→ Task brief
Leave the pictures out and transcribe every record exactly.

→ Recorded information
########

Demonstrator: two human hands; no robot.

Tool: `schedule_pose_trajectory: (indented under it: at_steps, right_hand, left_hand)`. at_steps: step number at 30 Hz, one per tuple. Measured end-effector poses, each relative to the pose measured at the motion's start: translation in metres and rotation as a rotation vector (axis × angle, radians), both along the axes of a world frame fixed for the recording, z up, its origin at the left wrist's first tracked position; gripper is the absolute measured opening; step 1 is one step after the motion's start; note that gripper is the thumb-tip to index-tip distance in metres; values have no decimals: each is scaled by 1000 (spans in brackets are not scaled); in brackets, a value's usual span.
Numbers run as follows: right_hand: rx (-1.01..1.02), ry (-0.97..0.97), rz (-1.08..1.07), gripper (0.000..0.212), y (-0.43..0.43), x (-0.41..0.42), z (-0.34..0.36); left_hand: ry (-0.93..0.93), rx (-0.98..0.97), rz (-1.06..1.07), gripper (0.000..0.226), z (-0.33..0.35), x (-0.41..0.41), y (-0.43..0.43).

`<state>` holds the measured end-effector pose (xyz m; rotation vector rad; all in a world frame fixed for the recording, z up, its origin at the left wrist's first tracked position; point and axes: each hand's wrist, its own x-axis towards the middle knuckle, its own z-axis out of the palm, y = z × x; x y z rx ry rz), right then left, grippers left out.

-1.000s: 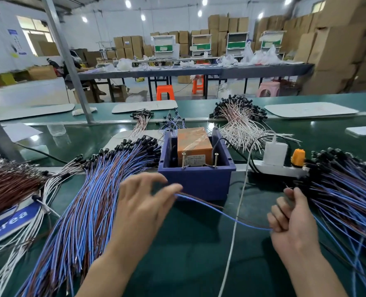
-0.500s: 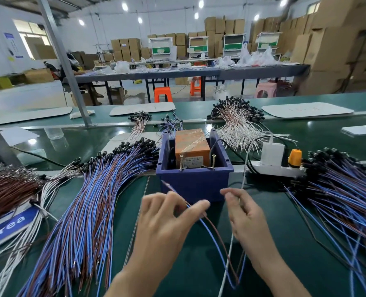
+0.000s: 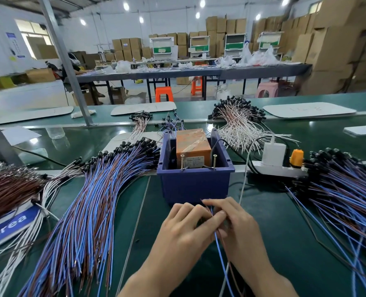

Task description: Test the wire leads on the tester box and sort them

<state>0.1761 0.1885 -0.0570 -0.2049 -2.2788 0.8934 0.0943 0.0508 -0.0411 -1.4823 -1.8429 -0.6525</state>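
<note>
Head view, wire lead (image 3: 219,251) pinched between fingers (image 3: 219,217)

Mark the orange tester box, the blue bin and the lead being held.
Orange tester box (image 3: 193,142), head view: taped top face.
Blue bin (image 3: 195,186), head view: front wall.
Held wire lead (image 3: 220,251), head view: blue strand, lower stretch.

Tester box (image 3: 193,185) between two wire piles (image 3: 87,202)

Hall with white back wall (image 3: 167,22); round ceiling lights (image 3: 126,6) lit. Window (image 3: 34,37) far left. Cardboard boxes (image 3: 332,46) stacked far right and along the back. Long grey table (image 3: 199,71) mid-room, orange stool (image 3: 164,94) and pink stool (image 3: 266,90) on its near side. Slanted grey post (image 3: 65,61) left.
</note>
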Motion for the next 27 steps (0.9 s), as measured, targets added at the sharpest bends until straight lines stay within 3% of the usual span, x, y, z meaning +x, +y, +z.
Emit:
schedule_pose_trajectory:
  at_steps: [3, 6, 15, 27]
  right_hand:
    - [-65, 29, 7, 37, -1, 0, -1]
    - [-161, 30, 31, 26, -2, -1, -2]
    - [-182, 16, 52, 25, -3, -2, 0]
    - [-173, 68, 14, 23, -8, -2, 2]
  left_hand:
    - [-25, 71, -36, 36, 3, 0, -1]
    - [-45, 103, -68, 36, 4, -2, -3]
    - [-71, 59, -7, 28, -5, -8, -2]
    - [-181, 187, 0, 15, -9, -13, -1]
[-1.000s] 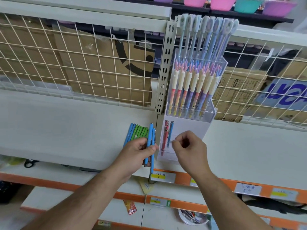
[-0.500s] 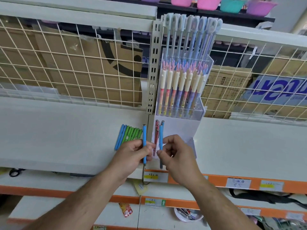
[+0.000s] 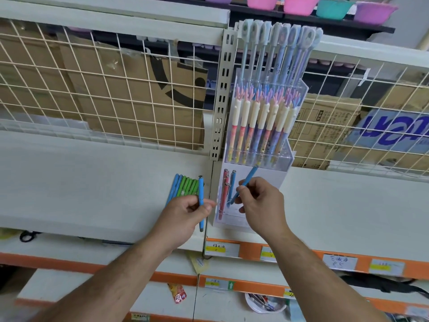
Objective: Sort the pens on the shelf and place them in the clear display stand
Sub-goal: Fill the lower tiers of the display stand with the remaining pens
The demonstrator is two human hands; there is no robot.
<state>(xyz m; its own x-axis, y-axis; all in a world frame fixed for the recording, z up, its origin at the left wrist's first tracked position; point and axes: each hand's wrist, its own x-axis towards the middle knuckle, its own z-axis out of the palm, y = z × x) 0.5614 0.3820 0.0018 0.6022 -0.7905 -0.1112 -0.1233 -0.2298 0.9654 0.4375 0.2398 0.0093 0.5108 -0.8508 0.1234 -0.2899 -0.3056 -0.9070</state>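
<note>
Shelf [image 3: 92, 182]: pale, with an orange price strip [image 3: 301, 254] along its front edge. Stand [image 3: 286, 159]: clear, tiered, upright on the shelf beside a slotted post [image 3: 220, 101]. Its rear tier is full of tall pens [image 3: 278, 54] in pastel shades, and its middle tier is full of capped pens [image 3: 255, 126] with cream tops. Its low front tier holds a pink pen [image 3: 224, 189] and a stored blue pen [image 3: 232, 182], both upright at its left side. Loose pens [image 3: 183, 187]: blue and green, lying side by side on the shelf just left of the stand. Left hand [image 3: 185, 212]: thumb and curled fingers clamped on a held pen [image 3: 201, 191], blue, near upright, in front of the loose pens. Right hand [image 3: 260, 205]: fingertips pinched on a tilted pen [image 3: 249, 177], blue, leaning up to the right over the front tier; whether it touches the stand cannot be told. Wire grid [image 3: 92, 89]: behind the shelf, with cardboard boxes [image 3: 139, 101] behind it. Bowls [image 3: 299, 4]: pink, teal and purple, on the top shelf. Scissors [image 3: 26, 235]: black-handled, lower left.
</note>
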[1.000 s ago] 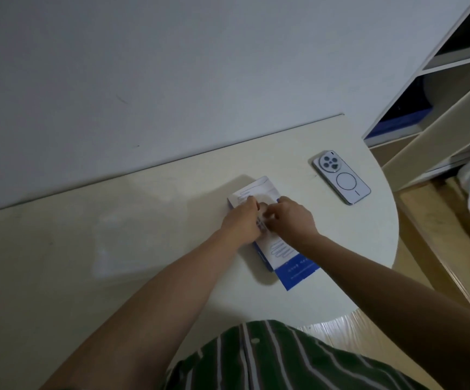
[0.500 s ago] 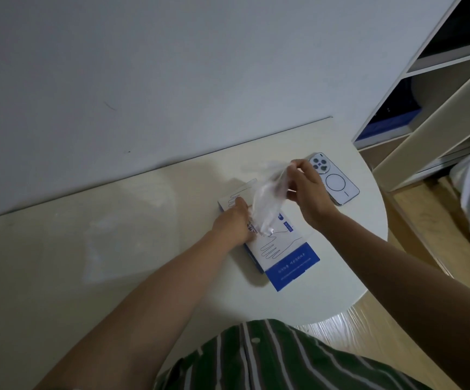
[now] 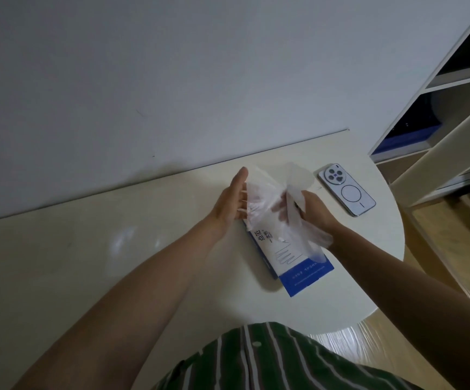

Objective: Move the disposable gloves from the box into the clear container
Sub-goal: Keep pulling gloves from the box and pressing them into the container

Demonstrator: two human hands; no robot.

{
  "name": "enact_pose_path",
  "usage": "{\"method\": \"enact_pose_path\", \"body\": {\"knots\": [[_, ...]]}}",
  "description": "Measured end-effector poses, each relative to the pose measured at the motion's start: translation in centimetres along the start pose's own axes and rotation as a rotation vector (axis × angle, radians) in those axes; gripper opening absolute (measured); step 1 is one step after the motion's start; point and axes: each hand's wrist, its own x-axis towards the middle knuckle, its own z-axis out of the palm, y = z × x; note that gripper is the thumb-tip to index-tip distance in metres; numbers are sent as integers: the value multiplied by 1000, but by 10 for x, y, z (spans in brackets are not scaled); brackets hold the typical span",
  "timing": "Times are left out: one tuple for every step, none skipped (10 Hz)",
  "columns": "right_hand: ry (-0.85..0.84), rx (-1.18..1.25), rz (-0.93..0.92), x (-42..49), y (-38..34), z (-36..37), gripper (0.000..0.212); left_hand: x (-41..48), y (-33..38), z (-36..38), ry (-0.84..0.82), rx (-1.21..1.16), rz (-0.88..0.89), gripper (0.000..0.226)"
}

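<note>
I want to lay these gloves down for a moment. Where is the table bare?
The widest bare patch of table is left of the left forearm, between the wall and the near edge. A narrower strip lies between the box and the rounded near edge. The right end is crowded: box, phone, and the left hand and right hand on the gloves.

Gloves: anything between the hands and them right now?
Nothing visible. The right hand grips the gloves over the box; the left hand touches them with straight fingers. The phone lies apart, to the right.
</note>
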Motion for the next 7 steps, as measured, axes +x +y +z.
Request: {"method": "enact_pose_path", "body": {"knots": [[-42, 276, -85, -2, -1, 13, 25, -6, 1, -8, 53, 106, 113, 42], [-86, 225, 45, -1, -13, 28, 26, -12, 0, -12, 220, 153, 201, 12], [-100, 233, 151, -2, -21, 43, 27, -20, 3, -31, 392, 274, 287, 17], [-114, 280, 206, 15, -16, 54, 20, -26, 1, -63, 545, 578, 360, 18], [-121, 277, 176, 18, -23, 67, 41, -35, -9, -107, 644, 722, 343, 20], [-46, 258, 105, 24, -35, 80, 45, -45, -23, -149, 722, 828, 270, 23], [126, 185, -76, 33, -49, 101, 30, -59, -35, -179, 770, 926, 199, 23]]}}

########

→ Exercise output
Demonstrator: two human hands; no robot.

Tool: `schedule_pose_trajectory: (indented under it: at_steps, right_hand, left_hand)`. at_steps: step number at 30 Hz, one per tuple. Measured end-effector poses, each relative to the pose measured at the motion's start: translation in metres and rotation as a rotation vector (axis × angle, radians), both along the axes of a world frame fixed for the recording, z up, its origin at the left wrist's first tracked position; gripper is the absolute measured opening; step 1 is one step after the motion's start; note that gripper is the thumb-tip to index-tip distance in metres; values have no decimals: each is scaled by 1000 (spans in brackets are not scaled); in brackets, a value's usual span.
Numbers run as follows: right_hand: rx (-1.01..1.02), ry (-0.97..0.97), rz (-1.08..1.07), gripper (0.000..0.212), y (-0.43..0.43), x (-0.41..0.42), z (-0.34..0.36); left_hand: ry (-0.93..0.93), rx (-0.98..0.97), rz (-1.06..1.07), gripper (0.000..0.226), z (-0.33..0.35), x (-0.41..0.41), y (-0.43..0.43).

`<state>` holds the measured end-effector pose (xyz m; rotation vector rad; all in a world frame fixed for the recording, z up, its origin at the left wrist's first tracked position; point and axes: each hand's wrist, its own x-axis towards the middle knuckle, its own z-axis out of the palm, y = z × x; x y z rx ry rz), right then left, grippers left out.

-1.000s: 
-0.500s: 
+0.000s: 

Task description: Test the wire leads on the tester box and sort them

<state>0.1761 0.1885 -0.0570 -0.2049 -2.2788 0.8934 0.0943 0.0508 -0.0411 -1.4823 -1.8429 -0.6525</state>
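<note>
Head view, wire lead (image 3: 219,251) pinched between fingers (image 3: 219,217)

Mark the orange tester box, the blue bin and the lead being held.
Orange tester box (image 3: 193,142), head view: taped top face.
Blue bin (image 3: 195,186), head view: front wall.
Held wire lead (image 3: 220,251), head view: blue strand, lower stretch.

Tester box (image 3: 193,185) between two wire piles (image 3: 87,202)

Hall with white back wall (image 3: 167,22); round ceiling lights (image 3: 126,6) lit. Window (image 3: 34,37) far left. Cardboard boxes (image 3: 332,46) stacked far right and along the back. Long grey table (image 3: 199,71) mid-room, orange stool (image 3: 164,94) and pink stool (image 3: 266,90) on its near side. Slanted grey post (image 3: 65,61) left.
</note>
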Motion for the next 27 steps (0.9 s), as measured, targets added at the sharpest bends until straight lines stay within 3% of the usual span, x, y, z meaning +x, +y, +z.
Emit:
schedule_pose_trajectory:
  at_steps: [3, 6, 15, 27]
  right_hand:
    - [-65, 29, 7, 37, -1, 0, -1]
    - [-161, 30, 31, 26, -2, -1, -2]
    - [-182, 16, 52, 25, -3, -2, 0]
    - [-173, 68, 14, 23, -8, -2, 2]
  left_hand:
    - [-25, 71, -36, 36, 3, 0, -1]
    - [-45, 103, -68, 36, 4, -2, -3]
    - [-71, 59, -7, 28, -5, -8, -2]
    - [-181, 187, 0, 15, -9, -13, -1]
[-1.000s] 
[-0.500s] 
[+0.000s] 
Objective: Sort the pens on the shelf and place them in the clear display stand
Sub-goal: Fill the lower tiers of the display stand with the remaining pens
The demonstrator is two human hands; there is no robot.
<state>(xyz m; its own x-axis, y-axis; all in a world frame fixed for the recording, z up, its origin at the left wrist's first tracked position; point and axes: each hand's wrist, its own x-axis towards the middle knuckle, its own z-axis out of the palm, y = z × x) 0.5614 0.3820 0.0018 0.6022 -0.7905 -0.1112 -0.1233 -0.2298 0.9654 0.4375 0.2398 0.0093 0.5108 -0.8508 0.1234 -0.2899 -0.3056 -0.9070</state>
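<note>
Shelf [image 3: 92, 182]: pale, with an orange price strip [image 3: 301, 254] along its front edge. Stand [image 3: 286, 159]: clear, tiered, upright on the shelf beside a slotted post [image 3: 220, 101]. Its rear tier is full of tall pens [image 3: 278, 54] in pastel shades, and its middle tier is full of capped pens [image 3: 255, 126] with cream tops. Its low front tier holds a pink pen [image 3: 224, 189] and a stored blue pen [image 3: 232, 182], both upright at its left side. Loose pens [image 3: 183, 187]: blue and green, lying side by side on the shelf just left of the stand. Left hand [image 3: 185, 212]: thumb and curled fingers clamped on a held pen [image 3: 201, 191], blue, near upright, in front of the loose pens. Right hand [image 3: 260, 205]: fingertips pinched on a tilted pen [image 3: 249, 177], blue, leaning up to the right over the front tier; whether it touches the stand cannot be told. Wire grid [image 3: 92, 89]: behind the shelf, with cardboard boxes [image 3: 139, 101] behind it. Bowls [image 3: 299, 4]: pink, teal and purple, on the top shelf. Scissors [image 3: 26, 235]: black-handled, lower left.
</note>
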[1.000 s ago] 
[0.500 s ago] 
[now] 

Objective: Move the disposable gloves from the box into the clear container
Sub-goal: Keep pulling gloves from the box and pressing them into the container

Demonstrator: two human hands; no robot.

{
  "name": "enact_pose_path",
  "usage": "{\"method\": \"enact_pose_path\", \"body\": {\"knots\": [[_, ...]]}}",
  "description": "Measured end-effector poses, each relative to the pose measured at the motion's start: translation in centimetres along the start pose's own axes and rotation as a rotation vector (axis × angle, radians) in those axes; gripper opening absolute (measured); step 1 is one step after the motion's start; point and axes: each hand's wrist, its own x-axis towards the middle knuckle, its own z-axis out of the palm, y = z × x; note that gripper is the thumb-tip to index-tip distance in metres; numbers are sent as integers: the value multiplied by 1000, but by 10 for x, y, z (spans in brackets are not scaled); brackets hold the typical span",
  "timing": "Times are left out: one tuple for every step, none skipped (10 Hz)",
  "columns": "right_hand: ry (-0.85..0.84), rx (-1.18..1.25), rz (-0.93..0.92), x (-42..49), y (-38..34), z (-36..37), gripper (0.000..0.212); left_hand: x (-41..48), y (-33..38), z (-36..38), ry (-0.84..0.82), rx (-1.21..1.16), rz (-0.88..0.89), gripper (0.000..0.226)"
}

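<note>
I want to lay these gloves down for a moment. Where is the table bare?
The widest bare patch of table is left of the left forearm, between the wall and the near edge. A narrower strip lies between the box and the rounded near edge. The right end is crowded: box, phone, and the left hand and right hand on the gloves.

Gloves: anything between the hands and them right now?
Nothing visible. The right hand grips the gloves over the box; the left hand touches them with straight fingers. The phone lies apart, to the right.
</note>
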Motion for the next 7 steps, as measured, axes +x +y +z.
Request: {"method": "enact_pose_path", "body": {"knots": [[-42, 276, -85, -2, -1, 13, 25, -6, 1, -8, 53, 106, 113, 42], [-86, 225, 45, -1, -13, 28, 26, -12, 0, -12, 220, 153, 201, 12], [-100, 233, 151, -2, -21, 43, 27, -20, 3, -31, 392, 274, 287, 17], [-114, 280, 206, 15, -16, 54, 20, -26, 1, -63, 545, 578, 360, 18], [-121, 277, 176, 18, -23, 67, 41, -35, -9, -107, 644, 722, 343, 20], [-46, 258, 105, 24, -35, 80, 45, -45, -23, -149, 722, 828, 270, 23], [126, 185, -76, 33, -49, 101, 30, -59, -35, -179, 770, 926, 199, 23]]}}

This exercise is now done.